Brenna Frey, associée du cabinet Skadden, démissionne après l’annonce d’un accord controversé avec l’administration de Donald Trump. Cet accord prévoit la fourniture de 100 millions de dollars en services juridiques pro bono pour des causes soutenues par le président. Frey exprime son indignation face à cette décision et marque sa solidarité avec les collègues révoltés.
- Brenna Frey, associée de Skadden, démissionne après l'annonce d'un accord controversé avec l'administration Trump.
- L'accord prévoit la fourniture de 100 millions de dollars en services juridiques pro bono pour des causes soutenues par Trump.
- Frey qualifie l'accord de « dealbreaker » et exprime sa solidarité avec les collègues révoltés.
- D'autres associés, comme Rachel Cohen, critiquent également ce choix et démissionnent.
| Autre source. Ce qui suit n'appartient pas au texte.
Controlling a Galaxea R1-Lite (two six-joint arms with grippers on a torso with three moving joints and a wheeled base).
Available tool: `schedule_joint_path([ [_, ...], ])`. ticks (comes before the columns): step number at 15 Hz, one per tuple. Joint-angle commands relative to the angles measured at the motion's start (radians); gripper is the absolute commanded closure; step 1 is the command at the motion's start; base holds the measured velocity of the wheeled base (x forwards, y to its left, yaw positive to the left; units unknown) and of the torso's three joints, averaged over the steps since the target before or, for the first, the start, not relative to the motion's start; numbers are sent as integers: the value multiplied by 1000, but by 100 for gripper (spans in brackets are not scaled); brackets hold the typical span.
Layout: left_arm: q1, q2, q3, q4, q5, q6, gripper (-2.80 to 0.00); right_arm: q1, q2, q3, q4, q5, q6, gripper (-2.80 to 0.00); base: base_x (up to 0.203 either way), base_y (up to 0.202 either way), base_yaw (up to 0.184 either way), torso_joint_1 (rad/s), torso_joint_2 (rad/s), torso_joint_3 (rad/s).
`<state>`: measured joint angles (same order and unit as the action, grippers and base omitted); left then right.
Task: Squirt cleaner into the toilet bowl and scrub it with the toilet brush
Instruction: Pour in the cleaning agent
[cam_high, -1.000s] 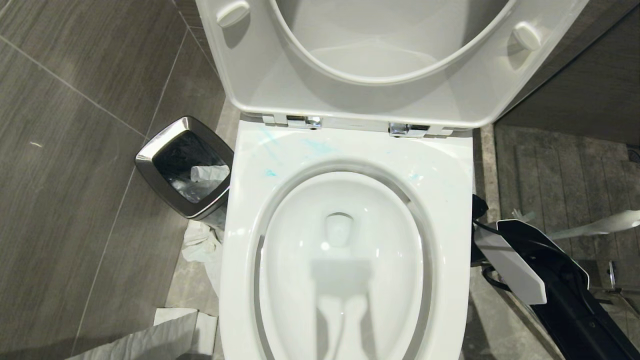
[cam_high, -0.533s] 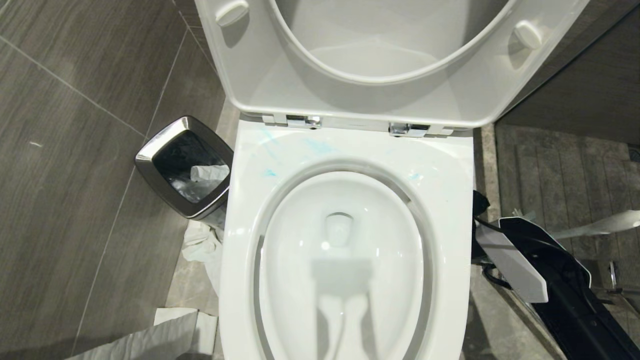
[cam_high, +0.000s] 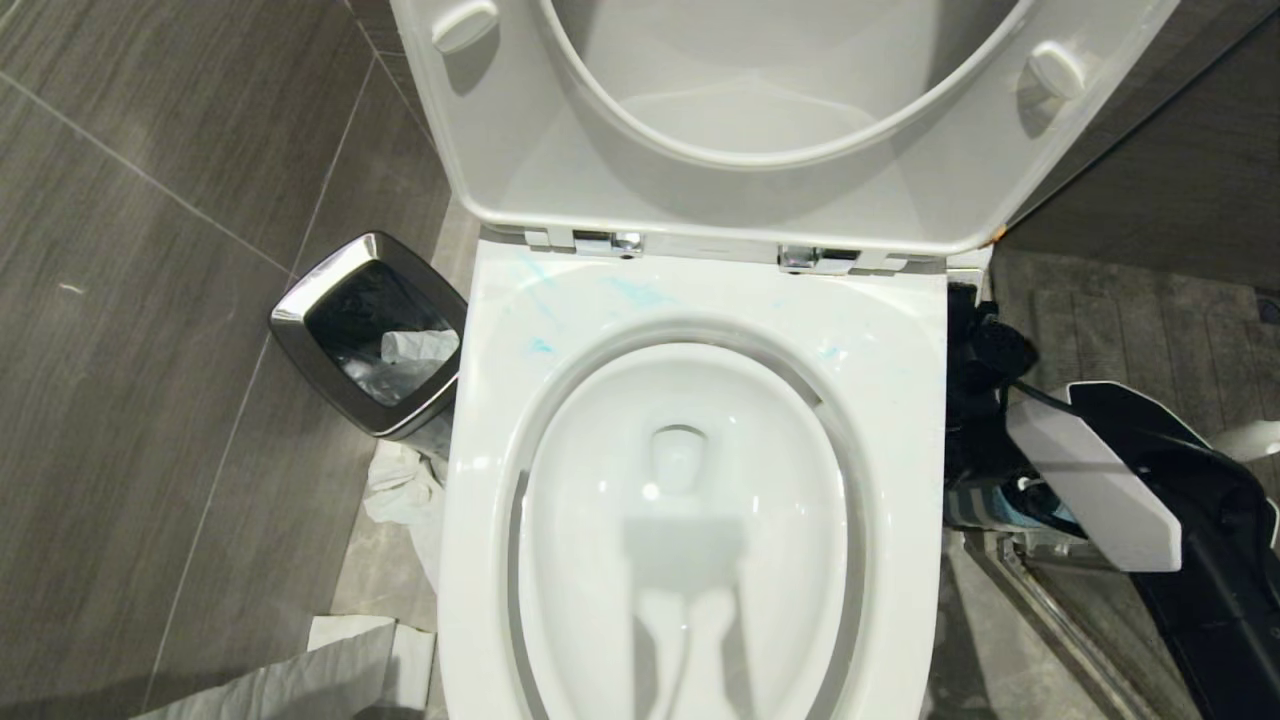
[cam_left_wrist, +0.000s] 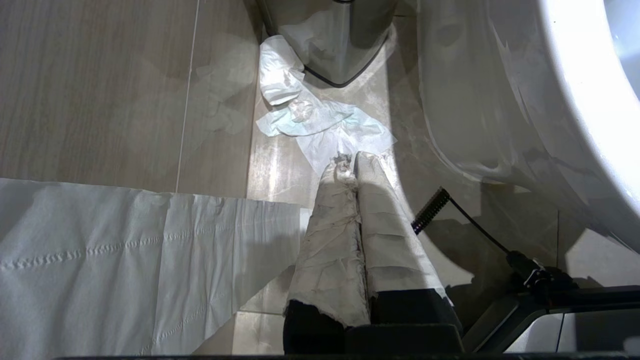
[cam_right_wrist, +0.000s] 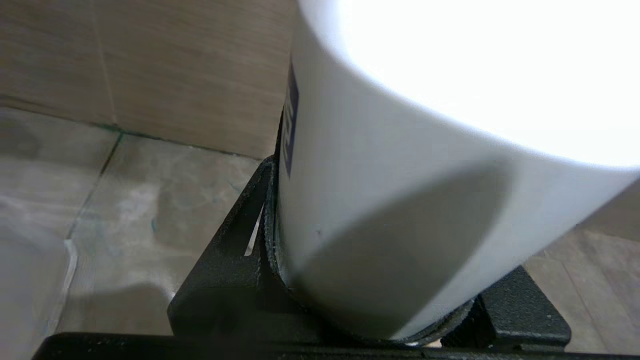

Brenna Frey démissionne suite à un accord controversé
Le président Donald Trump a annoncé un accord avec le cabinet d’avocats Skadden, Arps, Slate, Meagher & Flom, provoquant la démission de Brenna Frey, une associée au bureau de Washington D.C. Dans une déclaration, elle a qualifié cet accord de « dealbreaker », car il a été conclu pour éviter des actions exécutives punitives similaires à celles infligées à d’autres cabinets comme Paul Weiss et Wilmerhale. Frey a signalé qu’elle travaillait dans le domaine juridique depuis plus d’une décennie et qu’elle était choquée que Skadden choisisse un chemin préventif au lieu de défendre l’État de droit.
Skadden promet 100 millions de dollars en services pro bono
L’accord stipule que Skadden fournira 100 millions de dollars en services juridiques pro bono aux causes soutenues par Trump. Le cabinet s’est également engagé à ne pas « s’engager dans une discrimination illégale liée à la DEI » (diversité, équité et inclusion). Cette initiative a suscité des critiques parmi les employés qui estiment qu’elle compromet l’intégrité du cabinet. « L’accord a été annoncé, et c’est tout pour moi », a déclaré Frey, précisant qu’elle n’envisageait pas sa démission jusqu’à cette annonce.
Des appels à la solidarité font face aux décisions du cabinet
Dans sa lettre de démission publiée sur LinkedIn, Brenna Frey décrit l’accord comme une « tentative folle » sacrifiant l’état de droit au profit d’une protection individuelle. Elle souhaite montrer sa solidarité envers ses collègues qui pourraient être retenus par leur situation financière ou leurs responsabilités familiales. Elle explique : « Je sais qu’il y a encore des gens dans le cabinet qui ne peuvent pas partir… Ceux qui ont besoin de rembourser leurs prêts facultaires ou soutiennent leur famille. Je savais que ces gens ne peuvent pas s’exprimer… il était important pour moi que cela soit public.
Rachel Cohen aussi critiquée ce choix et démissionne
Brenna Frey cite également Rachel Cohen, une autre ancienne associée chez Skadden qui avait déjà exprimé son désaccord avant elle lors d’une précédente démission ce mois-ci. Cohen avait également plaidé pour que les grands cabinets prennent position contre les décrets pris par Trump. Cohen souligne : « Brenna – vous et bien d’autres êtes la raison pour laquelle je n’aurai jamais honte… malgré la détermination du leadership à essayer de ruiner le nom de l’entreprise ». Cela montre un front uni parmi ceux qui sont sceptiques face aux accords passés par certains acteurs majeurs du secteur légal avec l’administration actuelle.
D’autres entreprises choisissent résistance plutôt que compromis
Face aux actions exécutives ciblant plusieurs grands cabinets d’avocats ainsi que leurs avocats réduits ou interdits d’accéder à des contrats gouvernementaux, certaines entreprises comme Jenner & Block et Wilmerhale ont choisi une voie différente en poursuivant ces décisions devant les tribunaux. Ces compétences judiciaires ont porté fruit puisque deux juges ont émis des ordonnances temporaires arrêtant ces mesures protectrices choisies auprès des clients via un traitement préférentiel sous ordre présidentiel actuel. Frey espère maintenant que davantage d’entreprises se tourneront vers celles refusant cette complaisance envers administration actuelle afin promouvoir véritablement l’idéal juridique : « J’espère qu’ils se tourneront vers les entreprises qui ont riposté contre cette violation plutôt que celles ayant choisi acquiescer ».